Ancaman Regresi Demokrasi Ketika Kuota Keterwakilan Perempuan Turun di Pemilu 2024

JAKARTA - Sorotan DPR terkait kurangnya keterwakilan perempuan dalam Pileg 2024 harus menjadi perhatian KPU. Apalagi Bawaslu telah memutuskan KPU melanggar administrasi mengenai target keterwakilan caleg perempuan yang seharusnya sebesar 30%.

Bawaslu membuat putusan atas Perkara Pelanggaran Administratif Pemilu (PAP) No.010/LP/ADM.PL/BWSL/00.00/XI/2023 yang menyimpulkan bahwa KPU secara sah dan meyakinkan melakukan pelanggaran administratif Pemilihan Umum (Pemilu). Putusan tersebut atas pelaporan dari Koalisi Masyarakat Peduli Keterwakilan Perempuan.

Pelangaran tersebut terjadi karena dalam menetapkan 267 Daftar Calon Tetap (DCT) Anggota DPR pada Pemilu 2024, KPU terbukti tidak menegakkan ketentuan keterwakilan perempuan paling sedikit 30 persen dalam pengajuan daftar calon sebagaimana diatur dalam Pasal 245 UU No 7 tahun 2017 tentang Pemilu.

Atas masalah ini, sejumlah anggota DPR memberi sorotan dan meminta KPU menjadikan keputusan Bawaslu sebagai momentum untuk memastikan bahwa keterwakilan perempuan di arena politik tidak diabaikan.

Pengajar Pemilu Fakultas Hukum Universitas Indonesia (FHUI), Titi Anggraini sepakat dengan DPR yang menyebut kurangnya partisipasi perempuan dalam Pemilu dapat berdampak pada demokrasi di Indonesia.

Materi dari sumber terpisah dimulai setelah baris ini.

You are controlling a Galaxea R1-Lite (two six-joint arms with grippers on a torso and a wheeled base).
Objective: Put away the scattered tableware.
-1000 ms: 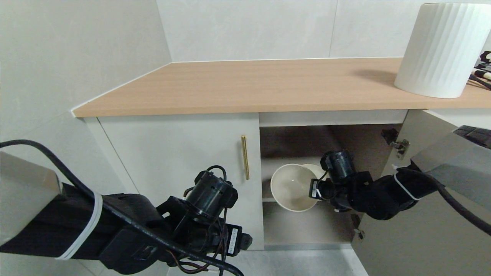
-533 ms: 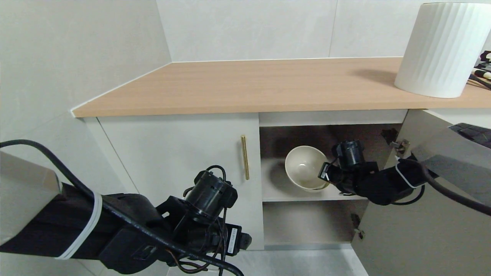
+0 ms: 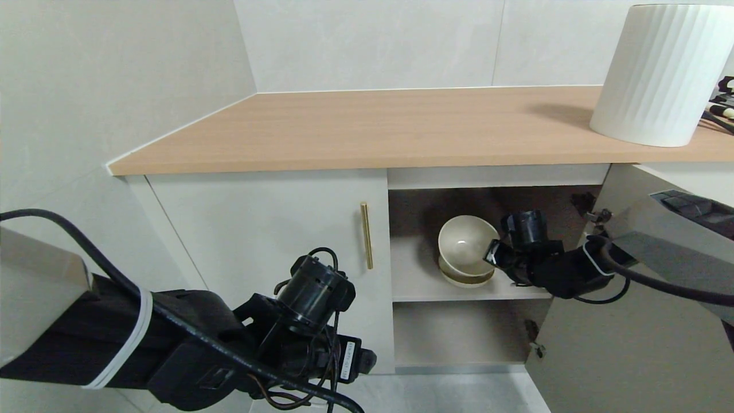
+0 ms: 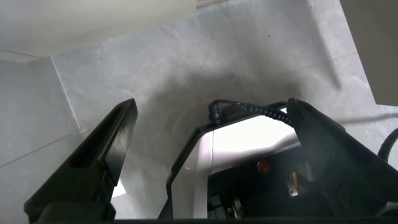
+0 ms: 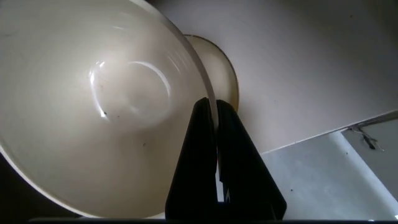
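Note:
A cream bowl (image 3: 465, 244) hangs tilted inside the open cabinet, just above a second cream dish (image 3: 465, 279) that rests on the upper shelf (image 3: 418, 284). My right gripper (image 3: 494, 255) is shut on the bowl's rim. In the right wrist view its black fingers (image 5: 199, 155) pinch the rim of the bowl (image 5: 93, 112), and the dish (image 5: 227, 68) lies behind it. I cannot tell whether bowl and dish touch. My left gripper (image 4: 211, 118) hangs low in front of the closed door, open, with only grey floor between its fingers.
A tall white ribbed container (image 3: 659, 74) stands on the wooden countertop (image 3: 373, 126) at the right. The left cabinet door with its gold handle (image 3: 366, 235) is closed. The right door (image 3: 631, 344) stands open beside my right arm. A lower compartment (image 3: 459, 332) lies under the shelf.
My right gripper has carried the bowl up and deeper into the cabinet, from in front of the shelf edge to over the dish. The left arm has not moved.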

“Demokrasi akan mengalami regresi apabila keterwakilan perempuan dilemahkan,” ujar Peneliti Kepemiluan dan Demokrasi Indonesia itu, Jumat 8 Desember.

Sebelumnya Ketua DPR RI Puan Maharani juga pernah meminta KPU merevisi aturan dalam Peraturan KPU (PKPU) Nomor 10 Tahun 2023 yang mengatur pembulatan ke bawah jika perhitungan 30 persen keterwakilan perempuan menghasilkan angka desimal kurang dari koma lima. Aturan itu dinilai mengancam keterwakilan perempuan di parlemen.

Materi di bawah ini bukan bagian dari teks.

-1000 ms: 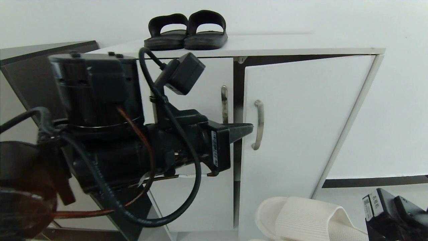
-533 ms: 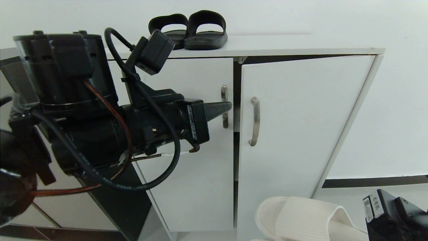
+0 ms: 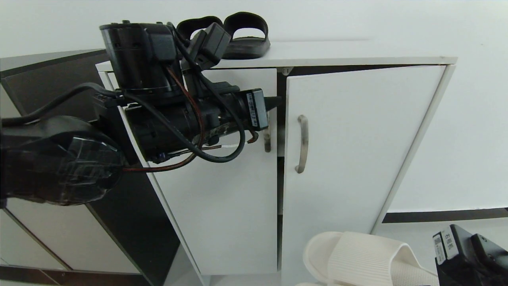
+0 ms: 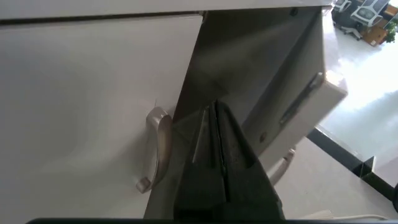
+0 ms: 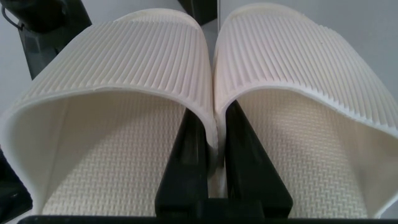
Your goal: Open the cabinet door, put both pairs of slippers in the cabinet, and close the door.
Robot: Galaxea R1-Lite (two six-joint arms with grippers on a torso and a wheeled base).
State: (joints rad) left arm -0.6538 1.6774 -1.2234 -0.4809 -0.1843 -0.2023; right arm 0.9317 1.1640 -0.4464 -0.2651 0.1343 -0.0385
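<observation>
Head view: the cabinet (image 3: pixel 357 60) has two white doors. The black slippers (image 3: pixel 246 33) sit on its top surface toward the left, partly behind the L arm. The right door (image 3: pixel 357 151) stands slightly ajar, w/ a dark gap between it and the left door (image 3: pixel 222 206), which looks flush. The left gripper (image 3: pixel 276 103) is up at that gap, just beside the top of the left handle (image 3: pixel 267 139). The right handle (image 3: pixel 303 143) is a bit lower and apart from it. The cream slippers (image 3: pixel 357 254) are low down, in front of the right door's bottom edge.

Left wrist view: closer in, we see what the head view can't settle. The jaws are pressed together w/ nothing between them, and the tip points into the gap. The left handle is just beside it and the right door is swung outward. We can't tell if the tip touches either door edge.

Right wrist view: the right gripper (image 5: pixel 216 124) has one of its fingers (image 5: pixel 186 168) inside each cream slipper. The jaws are nearly closed, pinching the pair's two inner strap walls together, so both slippers are held side by side.
</observation>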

DPR juga menilai dalam Pemilu 2019 silam, banyak pemimpin perempuan yang lahir dan terbukti kepemimpinannya banyak membawa dampak positif bagi kesejahteraan rakyat.

Titi mengingatkan KPU untuk mematuhi keputusan Bawaslu. Apalagi sudah banyak dukungan dari DPR mengenai hal tersebut, mengingat selama ini KPU sering beralasan keterlambatan pelaksanaan putusan MA terkait keterwakilan perempuan sering terkendala oleh persetujuan dari DPR.

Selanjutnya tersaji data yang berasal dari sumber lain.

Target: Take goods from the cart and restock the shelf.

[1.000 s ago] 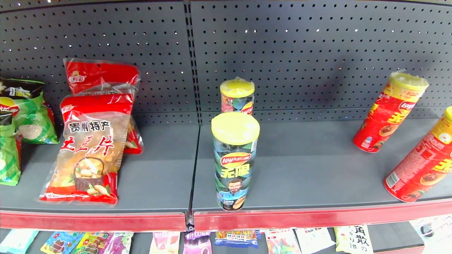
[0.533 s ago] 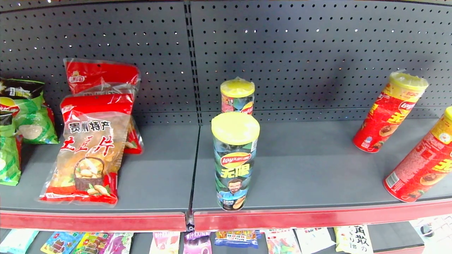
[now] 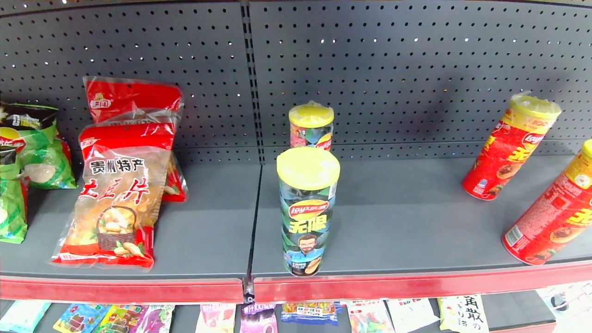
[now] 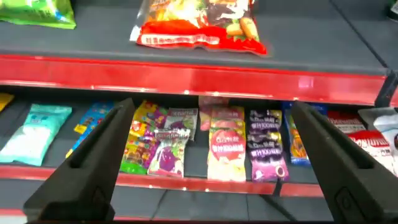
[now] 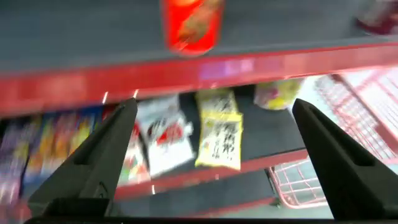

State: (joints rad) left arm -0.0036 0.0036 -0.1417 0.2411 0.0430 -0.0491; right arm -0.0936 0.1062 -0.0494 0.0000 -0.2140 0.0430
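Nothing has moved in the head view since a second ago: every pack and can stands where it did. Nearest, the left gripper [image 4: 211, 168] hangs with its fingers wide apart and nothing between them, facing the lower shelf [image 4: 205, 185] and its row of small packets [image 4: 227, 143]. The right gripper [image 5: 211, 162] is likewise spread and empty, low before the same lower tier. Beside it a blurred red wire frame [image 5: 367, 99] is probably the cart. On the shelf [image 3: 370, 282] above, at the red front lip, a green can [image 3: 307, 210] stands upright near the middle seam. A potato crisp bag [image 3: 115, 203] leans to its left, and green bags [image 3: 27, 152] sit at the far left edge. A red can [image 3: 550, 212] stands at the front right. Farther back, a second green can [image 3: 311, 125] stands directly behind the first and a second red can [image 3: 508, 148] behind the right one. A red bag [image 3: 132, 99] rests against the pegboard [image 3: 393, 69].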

“Apalagi KPU sebagai pelaksana UU mesti menyelenggarakan tahapan Pemilu sesuai dengan apa yang menjadi perintah UU dan mutlak ambil peran dalam penguatan praktik demokrasi Indonesia," terang Titi.

"Ketika ada dukungan dari legislator parlemen untuk pemenuhan keterwakilan perempuan sebagaimana Putusan MA dan juga Putusan Bawaslu, maka tidak ada lagi alasan bagi KPU untuk tidak melaksanakannya," sambungnya.

Disamping itu, Titi menilai revisi PKPU Nomor 10 Tahun 2023 juga akan menghapus diskriminasi dan mewujudkan keadilan serta kesetaraan perlakuan bagi perempuan.

Terlebih, keterwakilan perempuan dalam Pemilu banyak diatur dalam berbagai produk legislasi. Termasuk sebagai amanat dari Konvensi Penghapusan Segala Bentuk Diskriminasi terhadap perempuan atau Convention on the Elimination of all Forms of Discrimination against Women (Konvensi CEDAW) PBB.

"Afirmasi keterwakilan perempuan paling sedikit 30% adalah amanat Konstitusi, CEDAW, dan juga UU Pemilu. Mestinya semua elemen negara, baik KPU ataupun partai politik sepenuhnya mematuhi setiap upaya untuk mewujudkan keterwakilan perempuan di ranah politik melalui suatu proses pemilu," papar Titi.